Asafo112 - Exceptional and interesting mid C20th Fante Asafo flag (frankaa) illustrating the proverb "the spider (Ananse) was on the stool before God made the world." Condition: has a number of very small rust holes. Measurement: 53ins x 33 ins, 135cm x 84cm.
Ananse (Anansi) is a key god in the religious mythology of the Akan peoples of Ghana (including the Fante) and related diaspora groups. He is typically represented, as here, by a spider, the literal translation of the word ananse in the Akan language. Here he is associated with the wisdom and cunning of the gods and by virtue of the depiction seated on a chiefly stool, is claiming that wisdom for the chief. In Akan culture the stool is closely associated with the identity and persona of its owner during his life, and in many cases after the owners death his stool would be painted white and preserved as a focus of libations to the deceased ancestor in an ancestral “stool room.” It is also the key embodiment of royal and chiefly identity and of royal regalia.
The most interesting feature of this flag is the way in which a specifically local Akan set of iconographic features is combined with other imagery apparently of a more global origin.
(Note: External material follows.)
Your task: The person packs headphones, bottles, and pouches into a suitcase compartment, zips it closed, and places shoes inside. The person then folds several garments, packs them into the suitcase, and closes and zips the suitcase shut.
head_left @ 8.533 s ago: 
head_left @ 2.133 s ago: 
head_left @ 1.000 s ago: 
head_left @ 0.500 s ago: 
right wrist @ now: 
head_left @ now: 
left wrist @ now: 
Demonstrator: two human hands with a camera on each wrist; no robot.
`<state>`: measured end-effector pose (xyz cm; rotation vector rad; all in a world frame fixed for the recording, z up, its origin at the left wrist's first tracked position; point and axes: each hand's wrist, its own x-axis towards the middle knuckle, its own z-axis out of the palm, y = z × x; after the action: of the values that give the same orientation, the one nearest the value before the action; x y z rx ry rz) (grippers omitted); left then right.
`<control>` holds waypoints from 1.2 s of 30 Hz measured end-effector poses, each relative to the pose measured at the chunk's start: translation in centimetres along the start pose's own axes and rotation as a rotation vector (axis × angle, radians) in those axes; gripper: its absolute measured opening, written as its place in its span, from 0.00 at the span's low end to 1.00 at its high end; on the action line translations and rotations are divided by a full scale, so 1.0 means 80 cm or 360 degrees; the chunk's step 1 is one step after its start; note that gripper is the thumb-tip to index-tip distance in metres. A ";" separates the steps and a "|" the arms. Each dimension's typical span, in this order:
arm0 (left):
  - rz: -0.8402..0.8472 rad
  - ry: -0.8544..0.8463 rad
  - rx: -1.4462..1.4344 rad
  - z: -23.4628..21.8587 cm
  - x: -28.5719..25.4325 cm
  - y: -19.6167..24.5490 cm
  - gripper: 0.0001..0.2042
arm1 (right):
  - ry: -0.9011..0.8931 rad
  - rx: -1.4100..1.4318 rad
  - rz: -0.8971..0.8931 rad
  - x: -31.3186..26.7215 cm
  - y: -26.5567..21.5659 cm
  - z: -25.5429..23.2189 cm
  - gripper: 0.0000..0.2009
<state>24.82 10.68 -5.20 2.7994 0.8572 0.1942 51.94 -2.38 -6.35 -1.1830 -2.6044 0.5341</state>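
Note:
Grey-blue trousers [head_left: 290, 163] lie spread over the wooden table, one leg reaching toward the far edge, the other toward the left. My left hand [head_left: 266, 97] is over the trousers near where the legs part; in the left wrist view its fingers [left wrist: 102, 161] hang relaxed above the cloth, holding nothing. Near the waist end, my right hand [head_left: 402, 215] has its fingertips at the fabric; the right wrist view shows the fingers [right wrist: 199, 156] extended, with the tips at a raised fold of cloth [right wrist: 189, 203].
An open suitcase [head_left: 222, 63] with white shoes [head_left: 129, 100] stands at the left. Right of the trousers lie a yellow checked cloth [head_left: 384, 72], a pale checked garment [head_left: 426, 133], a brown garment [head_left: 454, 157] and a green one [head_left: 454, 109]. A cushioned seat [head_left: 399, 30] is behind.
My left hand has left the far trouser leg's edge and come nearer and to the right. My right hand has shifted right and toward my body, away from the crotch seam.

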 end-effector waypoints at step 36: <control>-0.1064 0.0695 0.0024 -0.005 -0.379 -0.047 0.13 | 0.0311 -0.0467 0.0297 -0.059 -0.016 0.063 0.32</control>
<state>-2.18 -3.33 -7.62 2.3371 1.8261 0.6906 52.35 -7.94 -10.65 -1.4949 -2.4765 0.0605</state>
Below the spider on it’s throne we see a crawling monkey like figure.
The function of this image in the interpretation of the flag remains obscure but in their caption to a very similar flag by the same artist, shown below, Adler and Barnard in their book Asafo ! African Flags of the Fante (Thames and Hudson, 1992, figure 42) suggest that the image is drawn from a popular print based on William Blake’s classic representation of King Nebuchadnezzar.
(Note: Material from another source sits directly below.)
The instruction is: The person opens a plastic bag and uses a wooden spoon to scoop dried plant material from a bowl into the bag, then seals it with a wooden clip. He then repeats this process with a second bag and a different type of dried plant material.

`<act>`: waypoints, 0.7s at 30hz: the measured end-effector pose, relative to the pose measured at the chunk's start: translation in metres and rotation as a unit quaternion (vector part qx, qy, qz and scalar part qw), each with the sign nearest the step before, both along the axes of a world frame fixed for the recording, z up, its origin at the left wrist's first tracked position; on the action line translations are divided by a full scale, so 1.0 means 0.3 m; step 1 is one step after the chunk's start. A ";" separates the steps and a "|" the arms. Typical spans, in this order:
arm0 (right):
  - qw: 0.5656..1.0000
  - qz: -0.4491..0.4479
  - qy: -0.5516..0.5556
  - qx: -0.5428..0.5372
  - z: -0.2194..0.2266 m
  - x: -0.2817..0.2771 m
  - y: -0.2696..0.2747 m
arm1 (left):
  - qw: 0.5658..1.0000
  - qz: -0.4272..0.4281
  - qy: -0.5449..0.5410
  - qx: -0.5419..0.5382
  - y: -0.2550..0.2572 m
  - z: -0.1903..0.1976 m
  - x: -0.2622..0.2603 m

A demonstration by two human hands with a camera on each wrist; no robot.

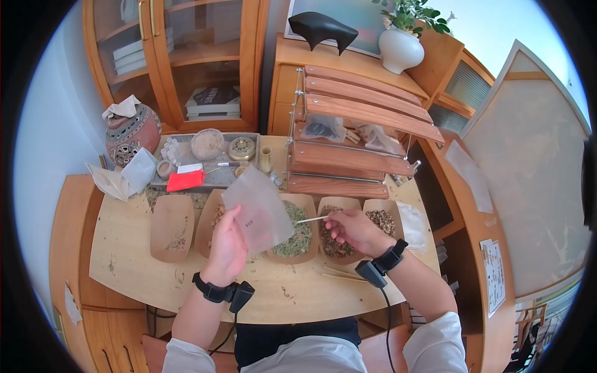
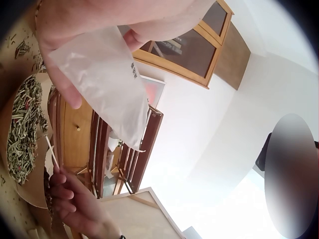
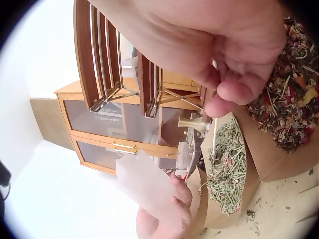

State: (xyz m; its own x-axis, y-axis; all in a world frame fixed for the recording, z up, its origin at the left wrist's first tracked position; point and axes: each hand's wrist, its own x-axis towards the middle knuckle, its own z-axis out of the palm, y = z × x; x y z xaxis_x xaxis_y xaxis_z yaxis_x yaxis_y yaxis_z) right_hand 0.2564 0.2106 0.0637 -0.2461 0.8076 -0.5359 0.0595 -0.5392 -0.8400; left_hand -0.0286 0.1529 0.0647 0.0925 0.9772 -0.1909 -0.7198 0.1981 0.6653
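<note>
My left hand (image 1: 227, 250) holds a translucent white pouch (image 1: 260, 210) with small dark print, thumb on its near face. The pouch hangs over the paper trays in the middle. My right hand (image 1: 354, 231) pinches a thin pale stick (image 1: 311, 219) between thumb and fingertips. The stick's far end reaches over a tray of chopped green herbs (image 1: 292, 239), as the right wrist view also shows with the green herbs (image 3: 227, 169). Below the right hand sits a tray of mixed dried petals and leaves (image 3: 294, 104). In the left wrist view the pouch (image 2: 102, 79) looks flat.
At the left stands a nearly bare paper tray (image 1: 171, 217); at the right, a tray of brown pieces (image 1: 380, 219) beside clear bags (image 1: 411, 224). A wooden slatted rack (image 1: 354, 155) rises behind. A grey tray (image 1: 217, 180) holds small vessels and a red packet (image 1: 186, 180).
</note>
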 end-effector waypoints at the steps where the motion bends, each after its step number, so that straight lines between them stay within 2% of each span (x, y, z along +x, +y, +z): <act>1: 1.000 0.000 0.005 -0.004 0.001 0.003 -0.002 | 1.000 0.000 -0.001 0.000 0.000 0.000 0.001; 7: 0.999 -0.023 0.049 -0.006 0.043 0.041 -0.015 | 1.000 -0.007 -0.010 -0.008 0.000 -0.001 0.001; 13: 0.997 -0.028 0.044 0.056 0.210 0.048 -0.028 | 1.000 -0.018 -0.011 -0.015 -0.003 -0.012 0.009; 21: 0.995 0.018 0.033 0.095 0.316 -0.025 -0.015 | 0.999 -0.042 -0.010 -0.021 -0.010 -0.016 0.024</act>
This is certainly an intriguing idea, and anyone who has listened to the radio in Ghana would not under estimate the extent of reference to even more obscure biblical figures, but I would be curious to see the source of this link in a popular print.
By the same token the depiction of the figure holding up the world may perhaps be drawn from a print depiction of Greek god Atlas.
What are we to make of the similarity between our flag and the one in the Adler collection, below ?
Each flag artist developed a personal style within the overall expectation set by the format. Several of these artists were identified and discussed in the earliest published research on the tradition by Doran Ross in his small book: Fighting with Art: Appliqued Flags of the Fante Asafo (UCLA, 1979) from which most subsequently published information has been drawn. Close attention to genuine flags allows one to identify individual styles and hands, and within that it was not unusual for an artist to repeat a design that either he or his patrons felt had been particularly successful and admired.